Dataset records:

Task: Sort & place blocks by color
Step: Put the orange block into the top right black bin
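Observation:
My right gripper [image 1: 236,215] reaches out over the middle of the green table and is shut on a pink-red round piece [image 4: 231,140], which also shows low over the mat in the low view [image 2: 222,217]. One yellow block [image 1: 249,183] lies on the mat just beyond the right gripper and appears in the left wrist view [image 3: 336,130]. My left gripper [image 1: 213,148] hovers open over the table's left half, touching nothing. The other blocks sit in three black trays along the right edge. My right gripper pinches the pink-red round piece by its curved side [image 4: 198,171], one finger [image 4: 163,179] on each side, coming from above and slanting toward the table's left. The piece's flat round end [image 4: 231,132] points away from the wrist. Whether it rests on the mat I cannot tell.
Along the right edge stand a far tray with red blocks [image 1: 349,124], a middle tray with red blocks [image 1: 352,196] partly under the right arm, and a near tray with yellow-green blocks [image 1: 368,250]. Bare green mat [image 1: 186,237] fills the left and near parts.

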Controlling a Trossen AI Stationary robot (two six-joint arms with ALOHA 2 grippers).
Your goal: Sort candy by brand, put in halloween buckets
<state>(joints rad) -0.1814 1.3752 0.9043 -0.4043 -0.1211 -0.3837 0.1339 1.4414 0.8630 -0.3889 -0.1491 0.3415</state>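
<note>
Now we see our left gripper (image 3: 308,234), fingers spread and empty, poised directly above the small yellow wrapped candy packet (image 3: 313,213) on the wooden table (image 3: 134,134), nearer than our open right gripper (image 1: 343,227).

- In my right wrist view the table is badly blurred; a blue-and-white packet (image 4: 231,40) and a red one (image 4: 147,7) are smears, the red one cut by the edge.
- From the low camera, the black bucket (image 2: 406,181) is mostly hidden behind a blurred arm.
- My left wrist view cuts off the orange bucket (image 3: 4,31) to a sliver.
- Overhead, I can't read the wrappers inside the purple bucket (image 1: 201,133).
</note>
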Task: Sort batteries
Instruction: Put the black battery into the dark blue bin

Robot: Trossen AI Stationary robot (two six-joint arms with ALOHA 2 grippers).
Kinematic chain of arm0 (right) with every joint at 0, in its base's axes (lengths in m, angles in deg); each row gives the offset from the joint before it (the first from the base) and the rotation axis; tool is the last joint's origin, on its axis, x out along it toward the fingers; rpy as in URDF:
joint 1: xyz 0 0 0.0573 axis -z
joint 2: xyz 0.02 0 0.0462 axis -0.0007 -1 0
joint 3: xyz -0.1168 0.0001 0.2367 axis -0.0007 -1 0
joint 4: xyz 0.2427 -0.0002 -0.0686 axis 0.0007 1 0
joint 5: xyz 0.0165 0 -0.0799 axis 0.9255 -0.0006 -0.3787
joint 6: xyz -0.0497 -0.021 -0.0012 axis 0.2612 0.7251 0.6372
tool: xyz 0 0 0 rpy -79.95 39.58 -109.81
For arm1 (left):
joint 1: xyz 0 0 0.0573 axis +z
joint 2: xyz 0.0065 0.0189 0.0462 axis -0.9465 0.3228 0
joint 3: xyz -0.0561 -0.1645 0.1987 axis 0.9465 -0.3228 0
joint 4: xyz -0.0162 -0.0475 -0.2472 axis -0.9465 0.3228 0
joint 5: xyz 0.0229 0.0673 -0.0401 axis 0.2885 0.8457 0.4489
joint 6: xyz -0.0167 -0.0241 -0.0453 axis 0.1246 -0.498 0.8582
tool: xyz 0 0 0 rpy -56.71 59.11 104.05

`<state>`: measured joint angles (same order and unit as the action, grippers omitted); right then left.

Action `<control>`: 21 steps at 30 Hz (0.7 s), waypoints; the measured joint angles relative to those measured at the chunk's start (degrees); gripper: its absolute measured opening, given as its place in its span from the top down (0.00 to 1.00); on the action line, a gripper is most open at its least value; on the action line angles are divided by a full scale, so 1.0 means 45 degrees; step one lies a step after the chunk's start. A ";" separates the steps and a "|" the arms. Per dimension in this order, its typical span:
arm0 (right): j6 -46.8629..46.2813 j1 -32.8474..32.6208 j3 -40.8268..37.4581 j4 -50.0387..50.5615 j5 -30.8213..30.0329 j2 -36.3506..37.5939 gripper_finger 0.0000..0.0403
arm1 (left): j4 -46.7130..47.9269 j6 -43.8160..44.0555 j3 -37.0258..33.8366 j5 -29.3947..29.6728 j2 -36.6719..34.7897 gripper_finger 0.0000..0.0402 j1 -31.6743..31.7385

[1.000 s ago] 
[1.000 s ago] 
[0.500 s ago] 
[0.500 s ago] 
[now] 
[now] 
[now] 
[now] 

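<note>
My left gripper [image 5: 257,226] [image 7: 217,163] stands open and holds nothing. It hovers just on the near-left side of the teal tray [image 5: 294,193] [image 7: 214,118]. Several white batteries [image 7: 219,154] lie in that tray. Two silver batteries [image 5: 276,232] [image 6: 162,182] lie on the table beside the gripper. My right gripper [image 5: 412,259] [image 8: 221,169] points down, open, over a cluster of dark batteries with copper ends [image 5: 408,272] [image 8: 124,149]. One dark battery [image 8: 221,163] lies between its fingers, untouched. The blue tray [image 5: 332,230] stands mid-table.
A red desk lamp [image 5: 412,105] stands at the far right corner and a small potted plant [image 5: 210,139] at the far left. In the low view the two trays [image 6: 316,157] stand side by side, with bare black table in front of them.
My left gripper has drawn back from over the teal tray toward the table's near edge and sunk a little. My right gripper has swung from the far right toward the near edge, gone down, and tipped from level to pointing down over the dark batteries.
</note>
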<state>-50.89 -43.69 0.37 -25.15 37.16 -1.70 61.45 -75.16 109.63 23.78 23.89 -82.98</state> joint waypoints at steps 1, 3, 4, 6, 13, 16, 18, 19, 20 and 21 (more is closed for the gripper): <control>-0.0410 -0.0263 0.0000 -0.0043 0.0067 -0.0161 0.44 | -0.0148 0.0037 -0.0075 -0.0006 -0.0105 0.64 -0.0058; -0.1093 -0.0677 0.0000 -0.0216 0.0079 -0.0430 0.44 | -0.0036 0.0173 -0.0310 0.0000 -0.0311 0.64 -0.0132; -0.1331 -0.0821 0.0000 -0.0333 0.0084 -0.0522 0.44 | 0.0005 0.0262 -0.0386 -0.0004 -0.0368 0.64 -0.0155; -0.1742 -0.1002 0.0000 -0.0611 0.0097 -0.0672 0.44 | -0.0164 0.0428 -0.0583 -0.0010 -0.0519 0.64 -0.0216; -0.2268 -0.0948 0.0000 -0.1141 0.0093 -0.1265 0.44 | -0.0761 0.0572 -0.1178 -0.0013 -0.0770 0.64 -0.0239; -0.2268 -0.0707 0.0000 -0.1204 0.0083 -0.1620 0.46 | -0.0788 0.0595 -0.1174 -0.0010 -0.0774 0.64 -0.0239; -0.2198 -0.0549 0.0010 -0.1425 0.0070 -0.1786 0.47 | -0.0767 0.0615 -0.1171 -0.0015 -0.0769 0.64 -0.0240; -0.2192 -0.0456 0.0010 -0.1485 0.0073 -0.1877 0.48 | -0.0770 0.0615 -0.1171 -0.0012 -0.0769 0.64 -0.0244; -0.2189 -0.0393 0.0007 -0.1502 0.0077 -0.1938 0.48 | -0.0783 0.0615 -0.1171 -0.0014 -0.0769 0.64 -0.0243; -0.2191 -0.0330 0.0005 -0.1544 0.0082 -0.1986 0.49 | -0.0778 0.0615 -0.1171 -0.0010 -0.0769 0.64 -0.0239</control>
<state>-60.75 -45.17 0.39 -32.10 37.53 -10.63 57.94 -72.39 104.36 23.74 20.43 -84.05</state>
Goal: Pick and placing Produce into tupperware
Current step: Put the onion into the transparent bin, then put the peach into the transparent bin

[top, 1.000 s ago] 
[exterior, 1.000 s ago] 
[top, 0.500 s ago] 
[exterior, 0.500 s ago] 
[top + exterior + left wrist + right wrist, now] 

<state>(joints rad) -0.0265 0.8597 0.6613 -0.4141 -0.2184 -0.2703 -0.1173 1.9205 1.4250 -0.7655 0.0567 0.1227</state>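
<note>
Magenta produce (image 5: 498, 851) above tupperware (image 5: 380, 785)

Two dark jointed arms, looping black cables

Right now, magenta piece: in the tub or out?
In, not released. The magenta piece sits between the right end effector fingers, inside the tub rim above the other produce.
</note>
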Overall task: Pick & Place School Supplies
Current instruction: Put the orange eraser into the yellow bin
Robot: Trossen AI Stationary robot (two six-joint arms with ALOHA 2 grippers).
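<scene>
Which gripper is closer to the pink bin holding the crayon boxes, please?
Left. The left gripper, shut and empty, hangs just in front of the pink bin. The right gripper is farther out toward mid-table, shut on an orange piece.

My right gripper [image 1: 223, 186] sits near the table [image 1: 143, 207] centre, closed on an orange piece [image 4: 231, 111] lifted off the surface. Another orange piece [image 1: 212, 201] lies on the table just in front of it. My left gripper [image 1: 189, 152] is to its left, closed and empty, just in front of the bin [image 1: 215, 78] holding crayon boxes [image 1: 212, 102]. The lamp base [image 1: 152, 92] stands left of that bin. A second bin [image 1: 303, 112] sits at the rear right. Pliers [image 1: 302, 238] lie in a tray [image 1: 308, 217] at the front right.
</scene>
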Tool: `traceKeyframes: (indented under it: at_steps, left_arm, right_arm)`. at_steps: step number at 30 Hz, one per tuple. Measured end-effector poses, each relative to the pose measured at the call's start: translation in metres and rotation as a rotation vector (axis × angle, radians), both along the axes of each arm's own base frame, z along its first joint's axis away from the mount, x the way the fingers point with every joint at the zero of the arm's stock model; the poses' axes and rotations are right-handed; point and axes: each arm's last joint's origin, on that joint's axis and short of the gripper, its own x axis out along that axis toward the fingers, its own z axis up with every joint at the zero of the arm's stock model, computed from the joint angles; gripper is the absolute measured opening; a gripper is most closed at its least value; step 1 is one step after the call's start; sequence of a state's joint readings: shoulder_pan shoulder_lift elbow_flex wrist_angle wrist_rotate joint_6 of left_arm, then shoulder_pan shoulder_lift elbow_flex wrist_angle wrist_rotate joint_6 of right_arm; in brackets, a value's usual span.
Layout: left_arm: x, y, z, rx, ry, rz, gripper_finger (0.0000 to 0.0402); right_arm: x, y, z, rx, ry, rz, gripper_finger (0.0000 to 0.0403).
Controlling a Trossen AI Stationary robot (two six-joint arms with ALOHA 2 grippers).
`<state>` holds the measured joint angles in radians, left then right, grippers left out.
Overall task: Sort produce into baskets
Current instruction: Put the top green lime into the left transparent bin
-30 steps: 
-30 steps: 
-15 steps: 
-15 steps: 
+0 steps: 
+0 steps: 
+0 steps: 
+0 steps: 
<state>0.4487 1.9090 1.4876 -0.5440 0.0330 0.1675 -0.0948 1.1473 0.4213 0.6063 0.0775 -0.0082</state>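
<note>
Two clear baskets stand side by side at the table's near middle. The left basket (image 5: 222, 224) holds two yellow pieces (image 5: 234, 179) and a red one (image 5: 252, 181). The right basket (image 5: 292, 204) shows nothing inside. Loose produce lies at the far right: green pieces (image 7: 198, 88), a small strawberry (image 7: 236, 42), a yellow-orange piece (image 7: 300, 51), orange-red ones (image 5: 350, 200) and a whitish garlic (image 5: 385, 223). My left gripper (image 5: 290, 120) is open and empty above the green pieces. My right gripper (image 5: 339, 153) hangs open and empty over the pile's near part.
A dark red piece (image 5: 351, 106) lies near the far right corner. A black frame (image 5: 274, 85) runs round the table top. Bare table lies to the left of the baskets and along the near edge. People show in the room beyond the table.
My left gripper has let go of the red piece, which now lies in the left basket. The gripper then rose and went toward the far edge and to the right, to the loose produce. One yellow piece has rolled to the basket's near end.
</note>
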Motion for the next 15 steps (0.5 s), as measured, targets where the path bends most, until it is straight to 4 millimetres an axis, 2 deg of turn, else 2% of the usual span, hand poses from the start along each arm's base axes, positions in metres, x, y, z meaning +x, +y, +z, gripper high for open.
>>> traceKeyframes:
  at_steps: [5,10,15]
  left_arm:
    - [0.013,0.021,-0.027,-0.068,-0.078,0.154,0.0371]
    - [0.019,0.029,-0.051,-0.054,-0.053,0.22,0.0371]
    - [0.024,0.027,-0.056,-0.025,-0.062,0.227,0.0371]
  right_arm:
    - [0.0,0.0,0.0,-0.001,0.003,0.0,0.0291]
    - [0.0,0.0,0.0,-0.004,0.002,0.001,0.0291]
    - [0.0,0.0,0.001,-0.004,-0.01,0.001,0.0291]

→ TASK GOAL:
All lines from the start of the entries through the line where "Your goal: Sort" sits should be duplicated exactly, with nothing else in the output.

→ RESPONSE TO THE TASK:
Task: Sort & place blocks by color
Step: Put the orange block into the top right black bin
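Observation:
My right gripper [image 1: 236,215] reaches out over the middle of the green table and is shut on a pink-red round piece [image 4: 231,140], which also shows low over the mat in the low view [image 2: 222,217]. One yellow block [image 1: 249,183] lies on the mat just beyond the right gripper and appears in the left wrist view [image 3: 336,130]. My left gripper [image 1: 213,148] hovers open over the table's left half, touching nothing. The other blocks sit in three black trays along the right edge. My right gripper pinches the pink-red round piece by its curved side [image 4: 198,171], one finger [image 4: 163,179] on each side, coming from above and slanting toward the table's left. The piece's flat round end [image 4: 231,132] points away from the wrist. Whether it rests on the mat I cannot tell.
Along the right edge stand a far tray with red blocks [image 1: 349,124], a middle tray with red blocks [image 1: 352,196] partly under the right arm, and a near tray with yellow-green blocks [image 1: 368,250]. Bare green mat [image 1: 186,237] fills the left and near parts.
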
Controlling a Trossen AI Stationary robot (two six-joint arms with ALOHA 2 grippers).
Your goal: Sort candy by brand, put in halloween buckets

There is nothing further to this answer.